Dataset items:
________________________________________
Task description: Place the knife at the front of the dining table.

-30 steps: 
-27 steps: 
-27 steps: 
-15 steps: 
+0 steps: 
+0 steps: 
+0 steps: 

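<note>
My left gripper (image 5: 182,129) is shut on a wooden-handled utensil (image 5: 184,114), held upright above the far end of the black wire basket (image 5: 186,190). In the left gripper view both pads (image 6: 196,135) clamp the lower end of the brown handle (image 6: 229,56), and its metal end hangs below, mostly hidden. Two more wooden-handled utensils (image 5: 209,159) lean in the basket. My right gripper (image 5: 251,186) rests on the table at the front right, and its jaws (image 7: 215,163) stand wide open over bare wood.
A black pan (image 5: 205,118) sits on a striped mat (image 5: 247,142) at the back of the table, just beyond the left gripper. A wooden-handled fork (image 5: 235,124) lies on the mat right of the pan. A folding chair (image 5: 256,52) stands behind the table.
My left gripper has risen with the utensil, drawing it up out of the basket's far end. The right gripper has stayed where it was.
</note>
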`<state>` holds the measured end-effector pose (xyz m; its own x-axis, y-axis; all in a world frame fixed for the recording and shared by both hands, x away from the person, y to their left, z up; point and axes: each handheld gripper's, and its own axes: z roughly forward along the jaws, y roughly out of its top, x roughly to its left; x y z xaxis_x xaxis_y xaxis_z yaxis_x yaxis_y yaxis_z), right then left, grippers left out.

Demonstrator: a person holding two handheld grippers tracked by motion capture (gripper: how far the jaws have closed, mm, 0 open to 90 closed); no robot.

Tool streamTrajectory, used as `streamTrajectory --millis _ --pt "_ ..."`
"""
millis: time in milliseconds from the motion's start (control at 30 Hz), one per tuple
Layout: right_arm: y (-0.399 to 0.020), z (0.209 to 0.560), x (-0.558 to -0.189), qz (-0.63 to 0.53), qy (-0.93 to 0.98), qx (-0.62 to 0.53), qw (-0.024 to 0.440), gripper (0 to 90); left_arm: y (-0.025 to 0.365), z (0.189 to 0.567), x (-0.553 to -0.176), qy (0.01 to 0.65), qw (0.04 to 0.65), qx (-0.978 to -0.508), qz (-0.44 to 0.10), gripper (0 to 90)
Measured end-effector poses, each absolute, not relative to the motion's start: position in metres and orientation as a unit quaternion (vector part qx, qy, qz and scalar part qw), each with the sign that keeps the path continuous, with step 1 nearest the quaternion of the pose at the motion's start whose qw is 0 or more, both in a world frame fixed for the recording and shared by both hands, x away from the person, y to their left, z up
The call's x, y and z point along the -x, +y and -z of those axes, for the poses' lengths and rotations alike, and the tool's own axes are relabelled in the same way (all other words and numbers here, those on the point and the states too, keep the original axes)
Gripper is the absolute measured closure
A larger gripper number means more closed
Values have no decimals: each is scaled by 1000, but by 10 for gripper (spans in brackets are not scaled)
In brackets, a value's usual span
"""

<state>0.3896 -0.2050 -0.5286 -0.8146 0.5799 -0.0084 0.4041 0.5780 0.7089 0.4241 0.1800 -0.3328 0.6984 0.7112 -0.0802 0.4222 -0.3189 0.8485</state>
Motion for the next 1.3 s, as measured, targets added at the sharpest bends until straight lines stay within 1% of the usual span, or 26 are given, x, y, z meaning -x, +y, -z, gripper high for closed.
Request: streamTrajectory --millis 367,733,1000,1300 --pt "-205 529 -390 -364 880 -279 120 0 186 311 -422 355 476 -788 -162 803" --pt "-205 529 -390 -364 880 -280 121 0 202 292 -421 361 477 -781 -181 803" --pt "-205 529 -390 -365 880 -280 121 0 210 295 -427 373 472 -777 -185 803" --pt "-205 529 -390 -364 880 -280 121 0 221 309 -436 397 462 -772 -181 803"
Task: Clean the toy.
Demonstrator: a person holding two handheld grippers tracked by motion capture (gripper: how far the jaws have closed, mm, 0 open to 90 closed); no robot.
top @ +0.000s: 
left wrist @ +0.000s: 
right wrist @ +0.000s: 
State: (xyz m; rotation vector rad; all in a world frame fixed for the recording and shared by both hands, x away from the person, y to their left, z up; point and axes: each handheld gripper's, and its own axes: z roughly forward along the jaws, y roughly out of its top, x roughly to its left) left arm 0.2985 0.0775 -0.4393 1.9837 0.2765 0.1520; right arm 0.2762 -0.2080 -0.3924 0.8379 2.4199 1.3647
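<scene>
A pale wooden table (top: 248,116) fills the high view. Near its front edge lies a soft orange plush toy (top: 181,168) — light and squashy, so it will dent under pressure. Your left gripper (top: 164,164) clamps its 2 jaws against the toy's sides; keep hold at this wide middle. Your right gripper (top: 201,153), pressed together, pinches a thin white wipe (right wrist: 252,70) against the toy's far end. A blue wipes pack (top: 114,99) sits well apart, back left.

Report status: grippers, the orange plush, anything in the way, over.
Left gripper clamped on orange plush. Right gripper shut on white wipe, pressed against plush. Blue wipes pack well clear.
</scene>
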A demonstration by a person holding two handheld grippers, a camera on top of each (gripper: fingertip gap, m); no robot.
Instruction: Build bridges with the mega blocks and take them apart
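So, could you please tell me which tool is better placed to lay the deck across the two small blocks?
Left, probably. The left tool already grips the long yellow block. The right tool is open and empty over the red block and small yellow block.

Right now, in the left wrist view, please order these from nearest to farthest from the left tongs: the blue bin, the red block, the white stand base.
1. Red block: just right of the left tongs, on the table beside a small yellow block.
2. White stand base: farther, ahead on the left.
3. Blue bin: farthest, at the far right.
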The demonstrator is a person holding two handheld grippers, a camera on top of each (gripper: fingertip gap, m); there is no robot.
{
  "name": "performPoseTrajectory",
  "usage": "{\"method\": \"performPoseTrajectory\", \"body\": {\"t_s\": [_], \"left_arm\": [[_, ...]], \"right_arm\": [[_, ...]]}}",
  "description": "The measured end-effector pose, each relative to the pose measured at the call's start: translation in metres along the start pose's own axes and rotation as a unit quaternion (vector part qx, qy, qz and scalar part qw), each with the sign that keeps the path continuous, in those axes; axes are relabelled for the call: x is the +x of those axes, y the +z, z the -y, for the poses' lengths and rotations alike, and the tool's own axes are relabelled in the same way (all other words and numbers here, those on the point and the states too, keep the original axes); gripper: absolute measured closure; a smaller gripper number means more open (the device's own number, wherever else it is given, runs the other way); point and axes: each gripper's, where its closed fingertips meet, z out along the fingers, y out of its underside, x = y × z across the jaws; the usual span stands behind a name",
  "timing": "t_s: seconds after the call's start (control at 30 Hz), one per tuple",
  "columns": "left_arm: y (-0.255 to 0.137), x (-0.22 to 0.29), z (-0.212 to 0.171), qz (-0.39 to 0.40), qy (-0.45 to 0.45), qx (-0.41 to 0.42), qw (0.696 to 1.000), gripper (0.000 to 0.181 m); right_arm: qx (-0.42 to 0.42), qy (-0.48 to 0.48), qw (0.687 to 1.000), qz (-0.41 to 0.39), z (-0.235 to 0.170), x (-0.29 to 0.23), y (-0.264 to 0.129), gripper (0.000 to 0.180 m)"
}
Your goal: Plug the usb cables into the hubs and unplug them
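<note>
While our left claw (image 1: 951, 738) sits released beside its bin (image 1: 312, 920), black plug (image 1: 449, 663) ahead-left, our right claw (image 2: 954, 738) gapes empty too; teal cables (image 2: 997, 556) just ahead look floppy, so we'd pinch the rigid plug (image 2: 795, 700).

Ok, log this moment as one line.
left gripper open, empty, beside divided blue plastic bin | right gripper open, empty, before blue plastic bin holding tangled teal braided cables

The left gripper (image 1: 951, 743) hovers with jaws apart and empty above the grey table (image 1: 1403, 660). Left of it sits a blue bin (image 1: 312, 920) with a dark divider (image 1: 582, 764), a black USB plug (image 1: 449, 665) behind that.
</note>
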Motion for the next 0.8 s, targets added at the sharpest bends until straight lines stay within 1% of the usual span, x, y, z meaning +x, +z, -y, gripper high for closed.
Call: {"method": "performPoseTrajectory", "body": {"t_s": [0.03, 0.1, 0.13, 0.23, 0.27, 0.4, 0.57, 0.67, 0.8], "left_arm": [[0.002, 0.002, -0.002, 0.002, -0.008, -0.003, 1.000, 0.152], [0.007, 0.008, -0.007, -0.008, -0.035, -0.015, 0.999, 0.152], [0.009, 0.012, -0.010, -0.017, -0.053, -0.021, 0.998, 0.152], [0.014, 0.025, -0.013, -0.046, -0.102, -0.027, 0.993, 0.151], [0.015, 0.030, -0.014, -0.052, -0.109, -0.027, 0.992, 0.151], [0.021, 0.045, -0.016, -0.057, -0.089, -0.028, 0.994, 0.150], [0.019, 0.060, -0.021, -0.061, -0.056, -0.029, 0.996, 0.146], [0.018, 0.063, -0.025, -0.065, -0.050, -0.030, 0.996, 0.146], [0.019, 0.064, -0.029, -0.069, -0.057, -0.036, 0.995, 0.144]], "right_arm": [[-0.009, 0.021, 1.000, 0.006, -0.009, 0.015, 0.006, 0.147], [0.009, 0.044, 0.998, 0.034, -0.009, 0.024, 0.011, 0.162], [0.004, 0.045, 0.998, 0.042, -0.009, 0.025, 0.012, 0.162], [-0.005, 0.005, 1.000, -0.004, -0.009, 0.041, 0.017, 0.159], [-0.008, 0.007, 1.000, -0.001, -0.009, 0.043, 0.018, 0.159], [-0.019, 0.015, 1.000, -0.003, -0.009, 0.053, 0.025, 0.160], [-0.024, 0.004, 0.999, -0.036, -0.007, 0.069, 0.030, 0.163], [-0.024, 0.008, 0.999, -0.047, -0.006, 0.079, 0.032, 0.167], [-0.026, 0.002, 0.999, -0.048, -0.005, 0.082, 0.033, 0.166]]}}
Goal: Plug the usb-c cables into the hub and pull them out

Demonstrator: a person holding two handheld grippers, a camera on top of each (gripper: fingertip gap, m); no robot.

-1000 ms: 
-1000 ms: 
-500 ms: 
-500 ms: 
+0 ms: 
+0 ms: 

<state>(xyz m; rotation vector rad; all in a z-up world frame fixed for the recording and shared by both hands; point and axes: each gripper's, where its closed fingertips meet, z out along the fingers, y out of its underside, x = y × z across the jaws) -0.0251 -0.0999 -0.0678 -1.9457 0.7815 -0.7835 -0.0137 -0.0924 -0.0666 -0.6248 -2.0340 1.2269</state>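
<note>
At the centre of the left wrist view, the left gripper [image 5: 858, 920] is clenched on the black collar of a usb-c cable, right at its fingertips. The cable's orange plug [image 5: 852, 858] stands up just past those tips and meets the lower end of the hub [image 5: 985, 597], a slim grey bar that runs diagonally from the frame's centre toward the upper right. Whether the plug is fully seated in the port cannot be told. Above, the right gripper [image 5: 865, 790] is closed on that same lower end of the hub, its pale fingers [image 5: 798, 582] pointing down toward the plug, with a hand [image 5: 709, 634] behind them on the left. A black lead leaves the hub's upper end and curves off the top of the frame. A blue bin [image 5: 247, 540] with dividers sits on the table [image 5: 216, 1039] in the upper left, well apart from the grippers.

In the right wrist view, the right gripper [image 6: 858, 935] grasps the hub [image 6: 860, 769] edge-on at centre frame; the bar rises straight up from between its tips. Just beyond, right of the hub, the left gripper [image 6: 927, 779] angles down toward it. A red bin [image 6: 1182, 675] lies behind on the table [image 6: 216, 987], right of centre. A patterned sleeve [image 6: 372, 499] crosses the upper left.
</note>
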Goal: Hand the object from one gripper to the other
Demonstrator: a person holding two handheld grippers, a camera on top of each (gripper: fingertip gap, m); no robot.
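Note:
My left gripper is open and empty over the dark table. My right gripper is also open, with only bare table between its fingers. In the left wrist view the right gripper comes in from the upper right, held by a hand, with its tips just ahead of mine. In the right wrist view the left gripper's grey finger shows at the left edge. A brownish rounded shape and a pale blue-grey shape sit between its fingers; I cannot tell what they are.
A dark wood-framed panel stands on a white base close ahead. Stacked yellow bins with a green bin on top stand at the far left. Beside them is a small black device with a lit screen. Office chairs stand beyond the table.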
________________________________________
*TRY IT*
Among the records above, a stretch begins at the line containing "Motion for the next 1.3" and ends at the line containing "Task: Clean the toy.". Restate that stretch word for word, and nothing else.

*WRITTEN ANSWER*
Motion for the next 1.3 s, as measured, targets added at the sharpest bends until straight lines stay within 1% of the usual span, or 26 are given, x, y, z meaning -x, +y, -z, gripper high for closed.
Request: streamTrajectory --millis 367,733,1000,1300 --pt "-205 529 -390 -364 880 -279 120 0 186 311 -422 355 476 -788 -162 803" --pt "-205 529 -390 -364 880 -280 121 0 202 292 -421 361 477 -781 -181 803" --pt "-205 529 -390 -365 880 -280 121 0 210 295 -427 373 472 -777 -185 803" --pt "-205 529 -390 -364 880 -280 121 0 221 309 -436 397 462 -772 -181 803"
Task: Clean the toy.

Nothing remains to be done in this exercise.